Munira Khayyat, anthropologue et professeure associée à l’Université de New York à Abou Dabi, a grandi à Beyrouth durant la guerre civile. Dans son livre Un Paysage de guerre — Écologies de résistance et de survie au Sud-Liban, elle explore comment les communautés locales tissent des liens avec leur environnement pour survivre aux cycles de guerre, un processus qu’elle qualifie d’« écologies de résistance ».

Un rapport du ministère de l’Environnement et du CNRS du Liban a récemment dénoncé un « acte d’écocide » causé par l’offensive israélienne de 2023-2024. Munira Khayyat déclare que cet écocide est systématique et se poursuit dans la zone frontalière libanaise. D’après des images satellites et des enquêtes, environ 56 264 hectares de terres agricoles et forestières ont été touchés, dont 18 559 dans le sud. En outre, 60 000 oliviers ont été brûlés et 1,8 million d’animaux ont péri.

Les oliveraies d’Alma al-Shaab et de Deir Mimas, ainsi que d’autres zones viticoles, ont été gravement endommagées. Le village de Ramya, où Khayyat a mené des recherches, a été complètement détruit par des explosifs israéliens. Des vidéos montrant des soldats israéliens riant de leur acte de destruction circulent sur les réseaux sociaux, illustrant l’ampleur de la violence.

Cinquante-cinq villages libanais, habités depuis le Néolithique, ont été entièrement rasés, emportant avec eux des ruines historiques, des champs fertiles et des sanctuaires. Ce qui est détruit, ce sont les écosystèmes vitaux qui soutiennent la vie dans cette région, mettant en péril non seulement les humains mais aussi les formes de vie animales et végétales.

Malgré ces défis, des pratiques de survie émergent. Par exemple, un habitant a défié les bombardements en semant sa parcelle de terre, montrant ainsi la résilience des habitants face à la violence. Ces « écologies de résistance » représentent des collectifs humains et non humains qui tentent de vivre malgré les conditions mortelles et destructrices.
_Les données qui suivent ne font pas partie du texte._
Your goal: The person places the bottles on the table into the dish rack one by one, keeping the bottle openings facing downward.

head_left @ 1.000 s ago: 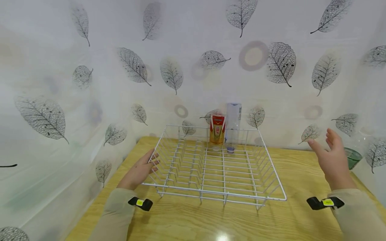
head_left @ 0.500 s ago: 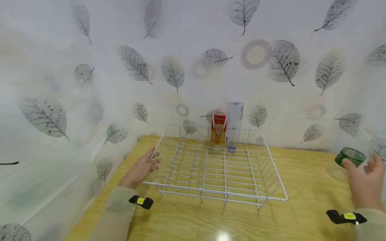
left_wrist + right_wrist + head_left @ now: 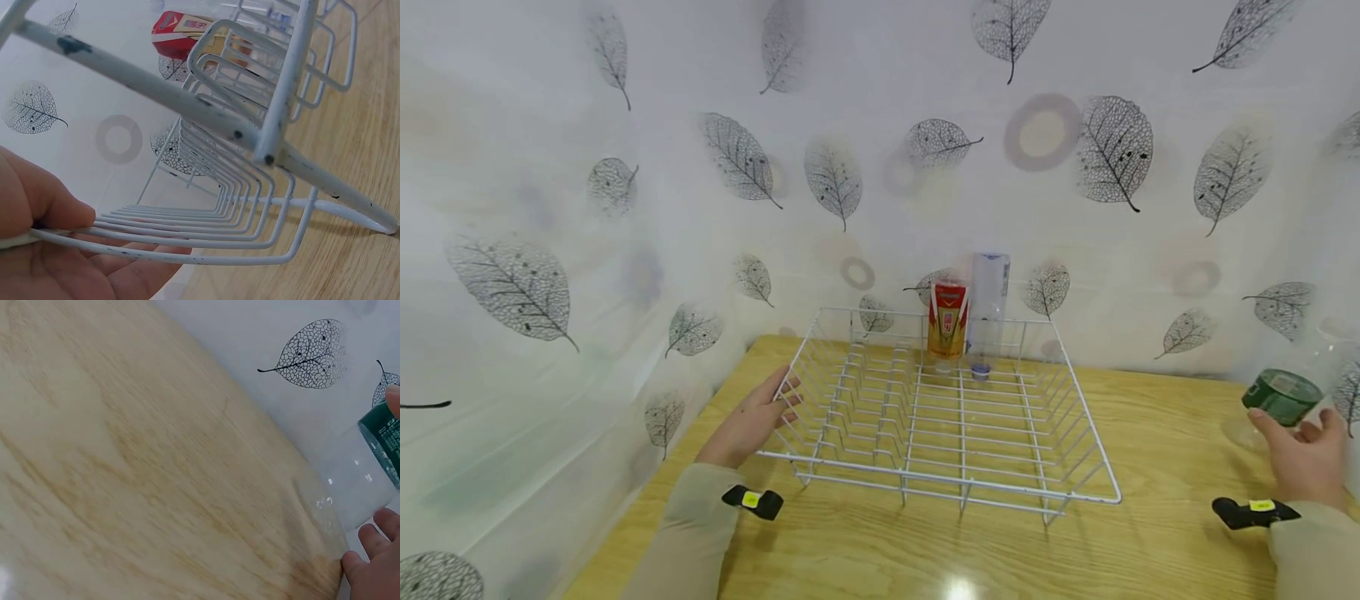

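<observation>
My left hand (image 3: 748,429) grips the left side of a white wire dish rack (image 3: 966,481). In the left wrist view the thumb lies over one of the rack's wires (image 3: 169,97) and the fingers pass underneath. At the far right my right hand (image 3: 1311,458) holds a clear plastic bottle (image 3: 1283,398) with a green label, thumb on the near side and fingers curled at the other. The right wrist view catches the bottle's clear body (image 3: 359,475) close to the table's edge; whether it touches the table I cannot tell.
At the rack's back stand a red-and-gold labelled container (image 3: 947,321) and a tall clear bottle (image 3: 988,308), its purplish cap downward. Beneath is a wood-grain table (image 3: 1165,517). A white leaf-patterned sheet (image 3: 880,192) rises behind and at the left.
My right hand moved right and down to the green-labelled bottle and took hold of it; the bottle has since shifted slightly. The left hand stays on the rack.
</observation>
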Demonstrator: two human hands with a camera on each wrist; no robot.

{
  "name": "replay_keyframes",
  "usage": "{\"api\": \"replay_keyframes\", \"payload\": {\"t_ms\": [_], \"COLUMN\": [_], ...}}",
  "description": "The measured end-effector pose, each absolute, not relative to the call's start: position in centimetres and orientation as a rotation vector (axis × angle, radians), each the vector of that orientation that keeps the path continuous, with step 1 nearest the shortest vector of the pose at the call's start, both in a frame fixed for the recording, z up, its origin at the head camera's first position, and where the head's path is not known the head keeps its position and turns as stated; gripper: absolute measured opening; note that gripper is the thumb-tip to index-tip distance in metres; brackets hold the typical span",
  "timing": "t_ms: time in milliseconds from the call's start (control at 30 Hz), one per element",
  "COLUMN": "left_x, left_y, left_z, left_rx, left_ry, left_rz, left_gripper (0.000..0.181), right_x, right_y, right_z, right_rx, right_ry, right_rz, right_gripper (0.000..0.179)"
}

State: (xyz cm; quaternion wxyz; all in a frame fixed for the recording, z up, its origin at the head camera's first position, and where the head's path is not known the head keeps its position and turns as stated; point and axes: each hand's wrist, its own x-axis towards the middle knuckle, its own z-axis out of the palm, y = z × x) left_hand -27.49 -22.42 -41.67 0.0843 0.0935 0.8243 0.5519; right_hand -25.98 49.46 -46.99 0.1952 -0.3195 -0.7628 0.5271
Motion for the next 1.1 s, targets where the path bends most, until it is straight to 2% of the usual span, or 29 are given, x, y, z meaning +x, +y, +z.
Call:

Des incendies, allumés intentionnellement par des bombes au phosphore blanc, ravagent le Sud-Liban. Bien que certaines espèces végétales soient capables de se régénérer, les oliviers prennent des années à produire à nouveau des fruits. De nombreux agriculteurs se tournent donc vers des cultures moins exigeantes, comme le tabac, qui ne nécessite pas d’irrigation.

La réalité de la guerre au Liban reflète des scénarios d’apocalypse climatique potentiels, où les infrastructures essentielles s’effondrent et où les habitants doivent s’adapter à des environnements contaminés et toxiques. Ces espaces deviennent également des lieux d’activisme climatique, où les habitants s’efforcent de préserver leur terre et leur mode de vie.

La situation au Liban illustre ainsi les conséquences tragiques de la guerre sur l’environnement et la vie quotidienne, mettant en lumière la lutte pour la survie dans des conditions extrêmes.